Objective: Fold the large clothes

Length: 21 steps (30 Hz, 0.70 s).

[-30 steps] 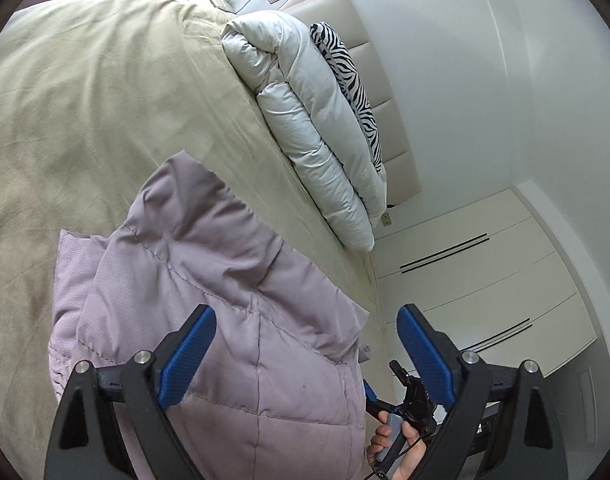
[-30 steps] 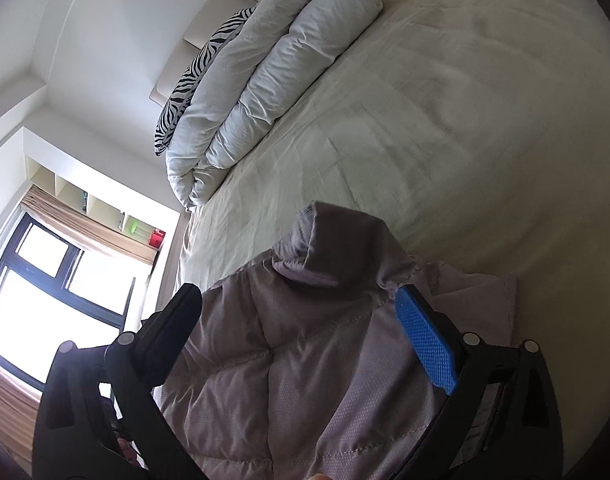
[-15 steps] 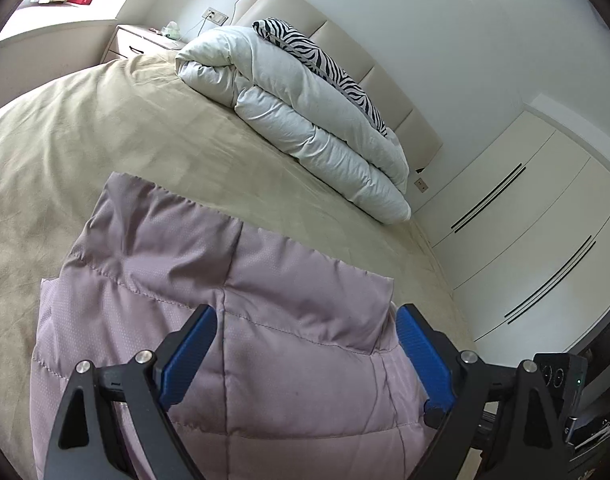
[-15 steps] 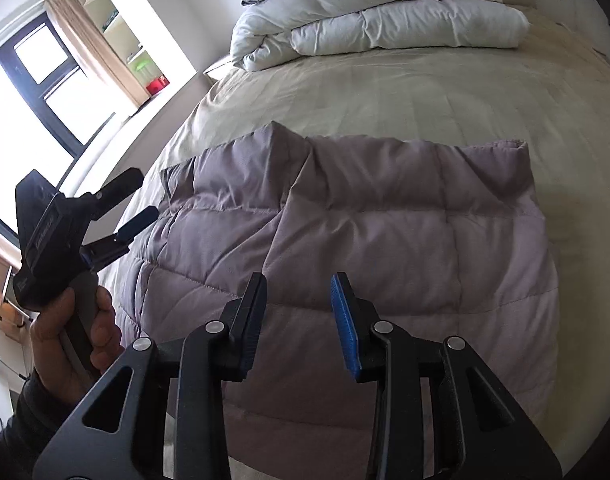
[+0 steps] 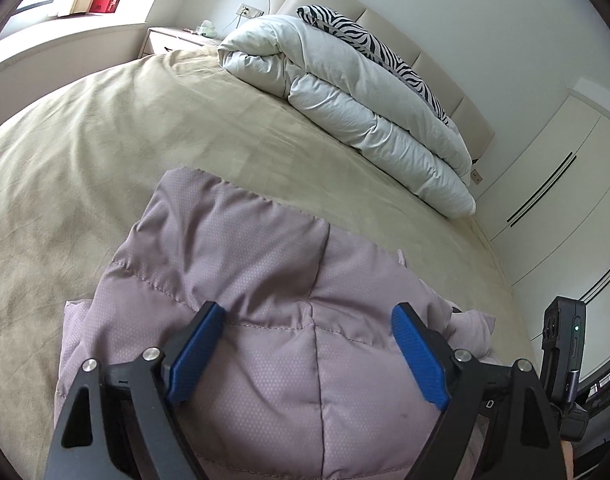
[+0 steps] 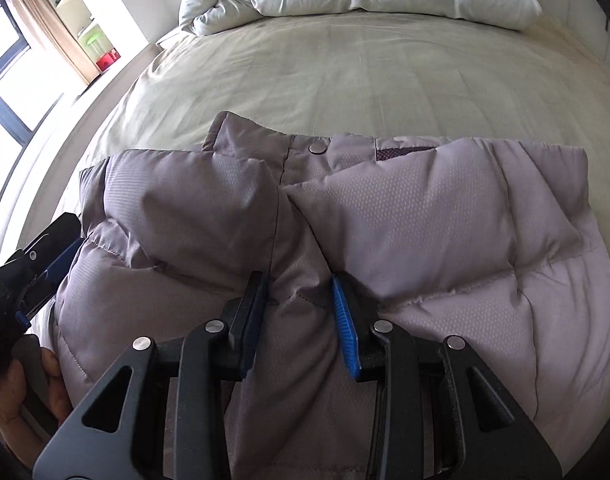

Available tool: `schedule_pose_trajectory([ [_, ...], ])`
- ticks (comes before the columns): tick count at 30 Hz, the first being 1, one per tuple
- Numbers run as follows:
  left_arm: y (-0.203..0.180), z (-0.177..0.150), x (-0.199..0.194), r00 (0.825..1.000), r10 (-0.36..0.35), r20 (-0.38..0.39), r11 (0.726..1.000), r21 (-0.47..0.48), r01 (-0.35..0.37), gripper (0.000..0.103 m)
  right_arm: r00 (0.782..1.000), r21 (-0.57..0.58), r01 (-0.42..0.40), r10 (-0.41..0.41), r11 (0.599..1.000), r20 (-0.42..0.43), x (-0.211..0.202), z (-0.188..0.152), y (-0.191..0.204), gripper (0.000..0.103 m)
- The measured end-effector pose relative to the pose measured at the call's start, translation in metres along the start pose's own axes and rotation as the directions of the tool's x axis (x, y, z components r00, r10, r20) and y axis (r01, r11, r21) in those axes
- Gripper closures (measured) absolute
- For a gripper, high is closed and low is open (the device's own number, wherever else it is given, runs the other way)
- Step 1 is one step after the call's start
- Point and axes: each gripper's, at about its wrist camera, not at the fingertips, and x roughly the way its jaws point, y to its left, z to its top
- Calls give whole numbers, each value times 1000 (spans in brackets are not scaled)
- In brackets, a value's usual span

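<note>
Right, the right gripper (image 6: 301,304) has its jaws drawn in to a narrow gap with a ridge of the puffy mauve jacket (image 6: 405,216) bunched between the pads, which look to be pressing on it. The jacket lies partly folded on the beige bed (image 6: 345,72), at the near edge, its snap collar at twelve o'clock from the gripper. The left gripper (image 5: 309,352) hovers wide over the jacket's quilted back with nothing held; cloth lies under the gap, pads clear of it.

What could go wrong? That pinch looks shallow on slippery padded fabric, so a quick lift could let the ridge slide out. It may also have caught only the top layer, and then the fold opens up rather than travelling whole. With the left side ungripped, the far half could drag and skew.

Against a second ago: the right jaws were spread wide above the hood and have since closed in, now sitting on the fabric. The left jaws have just been narrowing a touch with nothing between the pads. The white duvet (image 5: 345,100) now sits at one o'clock in the left view.
</note>
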Motion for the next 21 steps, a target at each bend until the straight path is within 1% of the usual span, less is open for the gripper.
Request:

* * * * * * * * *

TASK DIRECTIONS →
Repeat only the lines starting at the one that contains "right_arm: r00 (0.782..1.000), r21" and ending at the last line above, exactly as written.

WRITTEN ANSWER →
  right_arm: r00 (0.782..1.000), r21 (-0.57..0.58), r01 (-0.42..0.40), r10 (-0.41..0.41), r11 (0.599..1.000), r20 (-0.42..0.43), x (-0.211..0.202), z (-0.188..0.152), y (-0.191..0.204), gripper (0.000..0.103 m)
- The measured end-effector pose relative to the pose measured at the call's start, translation in metres along the start pose's own axes and rotation as the directions of the tool's x axis (x, y, z components r00, r10, r20) and y axis (r01, r11, r21) in those axes
- Gripper closures (measured) absolute
- For a gripper, high is closed and low is open (the device's own number, wherever else it is given, runs the other way)
- Step 1 is one step after the call's start
- Point and axes: each gripper's, at about its wrist camera, not at the fingertips, and x roughly the way its jaws point, y to its left, z to its top
- Calls give whole numbers, each value times 1000 (spans in brackets are not scaled)
- In brackets, a value's usual span

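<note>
Right, the right gripper (image 6: 301,304) has its jaws drawn in to a narrow gap with a ridge of the puffy mauve jacket (image 6: 405,216) bunched between the pads, which look to be pressing on it. The jacket lies partly folded on the beige bed (image 6: 345,72), at the near edge, its snap collar at twelve o'clock from the gripper. The left gripper (image 5: 309,352) hovers wide over the jacket's quilted back with nothing held; cloth lies under the gap, pads clear of it.

What could go wrong? That pinch looks shallow on slippery padded fabric, so a quick lift could let the ridge slide out. It may also have caught only the top layer, and then the fold opens up rather than travelling whole. With the left side ungripped, the far half could drag and skew.

Against a second ago: the right jaws were spread wide above the hood and have since closed in, now sitting on the fabric. The left jaws have just been narrowing a touch with nothing between the pads. The white duvet (image 5: 345,100) now sits at one o'clock in the left view.
</note>
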Motion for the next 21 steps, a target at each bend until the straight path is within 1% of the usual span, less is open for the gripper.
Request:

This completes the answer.